The Stallworth influence
   So how did Stallworth turn around the Ganders program so quickly — from a decade of embarrassing losses to three consecutive wins?
   By any means necessary.
   Before the 1941 game, he (or one of his coaches) wrote a letter to the Ganders team, signed by players from Port Arthur. Stallworth drove to Port Arthur so the letter would have the postage stamp from the city he wanted his players to believe it originated from.
   “I can’t remember exactly what the letter said, but (Port Arthur) was going to give us a hard time,” Cook said. “We were really hyped up for that game.”
   “Sure he wrote it himself,” Cook would find out later. “He wanted to get us stirred up.”
   Stallworth was a master motivator, according to players.
   “He implanted in our minds that they were not some kind of superstar that could never be touched,” Hensley said. “They put their pants on one leg at a time, the same way we did.

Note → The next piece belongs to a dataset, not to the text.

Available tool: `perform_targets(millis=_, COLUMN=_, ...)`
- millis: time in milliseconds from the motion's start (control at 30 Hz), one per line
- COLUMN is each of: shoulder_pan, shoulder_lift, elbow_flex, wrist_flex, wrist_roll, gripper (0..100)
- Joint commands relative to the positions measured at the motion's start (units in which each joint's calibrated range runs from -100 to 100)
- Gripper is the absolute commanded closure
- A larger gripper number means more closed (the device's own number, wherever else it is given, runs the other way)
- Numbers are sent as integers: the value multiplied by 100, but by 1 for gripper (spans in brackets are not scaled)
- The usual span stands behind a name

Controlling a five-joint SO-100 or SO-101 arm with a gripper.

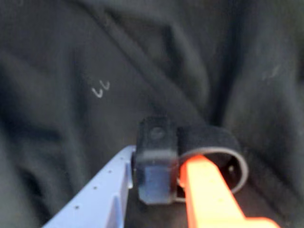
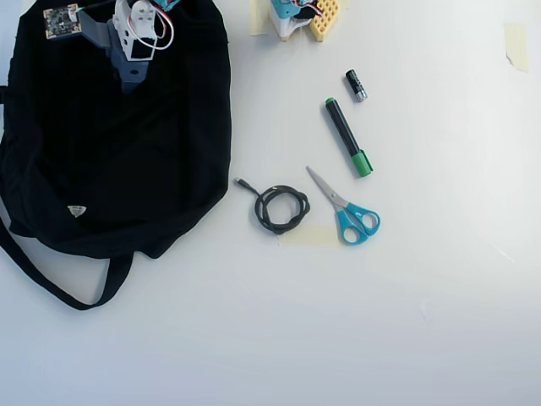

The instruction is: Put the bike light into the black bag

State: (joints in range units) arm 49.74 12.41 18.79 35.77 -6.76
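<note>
The black bag sprawls over the far left corner of the white desk, its rounded edge ending just short of the coiled black cable and its long strap looping toward the left edge. The arm reaches in from the far edge and hangs over the upper part of the bag. The near half of the desk lies open, as does the right side beyond the scissors.

The desk is smooth and matte, with strips of pale tape at the far edge. A green-capped marker and a small battery lie right of centre, well apart from the bag.

In the wrist view the tool is clamped on the bike light: a pale blue finger presses the blocky body from the left, and the orange finger passes through the round loop strap. Soft, creased black fabric fills the view behind it, with a small white mark.
</note>
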Motion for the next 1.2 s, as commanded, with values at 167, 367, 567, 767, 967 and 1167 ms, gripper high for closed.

We were equals in our mind by the time we got to the game.”
   Walmsley called Stallworth an obsessive, compulsive coach, who was very organized.
    “He was a perfectionist,” the running back-turned-doctor said. “He would run a play over and over again. I thought I would die before he was satisfied.”

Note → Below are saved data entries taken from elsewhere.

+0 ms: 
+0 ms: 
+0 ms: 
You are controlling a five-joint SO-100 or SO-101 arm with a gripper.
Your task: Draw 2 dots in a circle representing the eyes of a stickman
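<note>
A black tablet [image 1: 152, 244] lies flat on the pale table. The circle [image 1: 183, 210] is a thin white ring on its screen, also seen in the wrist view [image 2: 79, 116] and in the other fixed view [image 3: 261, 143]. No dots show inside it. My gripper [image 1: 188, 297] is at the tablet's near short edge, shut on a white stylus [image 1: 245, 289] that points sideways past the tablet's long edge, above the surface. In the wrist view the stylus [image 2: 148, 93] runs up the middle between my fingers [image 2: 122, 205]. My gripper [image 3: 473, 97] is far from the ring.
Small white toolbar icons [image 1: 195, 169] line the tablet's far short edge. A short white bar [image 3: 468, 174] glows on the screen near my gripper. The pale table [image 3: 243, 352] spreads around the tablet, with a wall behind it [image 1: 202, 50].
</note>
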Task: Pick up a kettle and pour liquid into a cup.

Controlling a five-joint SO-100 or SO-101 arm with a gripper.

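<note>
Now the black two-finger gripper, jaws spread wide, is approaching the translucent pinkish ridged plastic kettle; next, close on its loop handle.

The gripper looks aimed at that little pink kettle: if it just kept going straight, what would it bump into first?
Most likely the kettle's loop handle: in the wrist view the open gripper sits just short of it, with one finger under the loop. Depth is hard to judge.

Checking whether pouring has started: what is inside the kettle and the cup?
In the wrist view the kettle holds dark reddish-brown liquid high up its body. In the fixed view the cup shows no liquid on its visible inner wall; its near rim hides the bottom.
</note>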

   Stallworth touched many lives, but he wouldn’t win a popularity contest, Cook said, because he was tough on players.
   “He would make us mad,” Cook said. “There was no way you could get a drink of water ’til after practice. We would learn three or four plays a week, and if we weren’t running them right, he would throw that cap down and run over and kick it. He had a daughter that was like 4 or 5 and he reminded us that she could run that play better than we could.”
   Cook laughed when he read in The Sun that six Ganders were late for the bus to Beaumont for a district game this season.

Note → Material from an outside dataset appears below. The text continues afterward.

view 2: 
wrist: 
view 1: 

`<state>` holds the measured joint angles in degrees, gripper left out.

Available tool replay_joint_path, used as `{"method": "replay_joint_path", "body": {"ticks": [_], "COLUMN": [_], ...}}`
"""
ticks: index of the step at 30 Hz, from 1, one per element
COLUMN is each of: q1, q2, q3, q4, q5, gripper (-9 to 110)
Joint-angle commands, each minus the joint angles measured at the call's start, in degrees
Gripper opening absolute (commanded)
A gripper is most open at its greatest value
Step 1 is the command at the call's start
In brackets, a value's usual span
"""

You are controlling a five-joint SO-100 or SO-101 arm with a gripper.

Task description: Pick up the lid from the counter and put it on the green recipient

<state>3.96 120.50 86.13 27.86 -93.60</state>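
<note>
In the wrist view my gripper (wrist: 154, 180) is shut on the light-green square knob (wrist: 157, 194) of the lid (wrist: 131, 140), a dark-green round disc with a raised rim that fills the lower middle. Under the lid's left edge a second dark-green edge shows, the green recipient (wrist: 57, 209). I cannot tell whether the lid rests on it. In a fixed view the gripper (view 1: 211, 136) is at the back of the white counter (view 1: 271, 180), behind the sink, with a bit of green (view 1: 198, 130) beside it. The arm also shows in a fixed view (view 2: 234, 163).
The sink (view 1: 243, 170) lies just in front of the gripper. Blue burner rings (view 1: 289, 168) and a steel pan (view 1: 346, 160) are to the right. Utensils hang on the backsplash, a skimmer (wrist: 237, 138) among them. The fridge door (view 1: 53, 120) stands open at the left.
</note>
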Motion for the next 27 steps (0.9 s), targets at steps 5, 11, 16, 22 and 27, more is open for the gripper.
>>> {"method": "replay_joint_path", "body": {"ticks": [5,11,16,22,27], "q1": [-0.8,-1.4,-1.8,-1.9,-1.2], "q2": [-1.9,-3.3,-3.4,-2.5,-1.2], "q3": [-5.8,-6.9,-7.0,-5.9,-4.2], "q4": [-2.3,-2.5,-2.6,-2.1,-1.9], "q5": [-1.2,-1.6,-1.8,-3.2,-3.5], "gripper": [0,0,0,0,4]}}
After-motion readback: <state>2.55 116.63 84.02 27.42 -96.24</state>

   “If that had been Dan Stallworth, he might have let them on the bus, but he would have tied a rope around them and drug them to Beaumont,” Cook said.
   Despite the fear he struck, Cook respected Stallworth.
   “I may have been a little scared, but I liked him,” said Cook, who played center.
   One incident left a bitter taste in Cook’s mouth. With the Ganders trailing 21-0 at halftime to Beaumont, Stallworth was so angry with his team, he left.
   “He said, ‘As far as I’m concerned, y’all don’t have a coach,’ and he walked out and we didn’t see him anymore until after the game (that the Ganders rallied to win),” Cook said. “He preached, ‘Boys, don’t ever give up ’til the last whistle blows,’ and that night in Beaumont, he quit. That turned my stomach, didn’t like it at all.”
   What made Stallworth great, according to Hensley, was his preparation for games.
   “We would know what they ate for breakfast before we even got into the game with them,” he said. “There was one (Jackets) guard that would always give away the play by the way he leaned. If you knew how to read them, you knew what they were going to do and that’s how we beat Port Arthur quite a few times.”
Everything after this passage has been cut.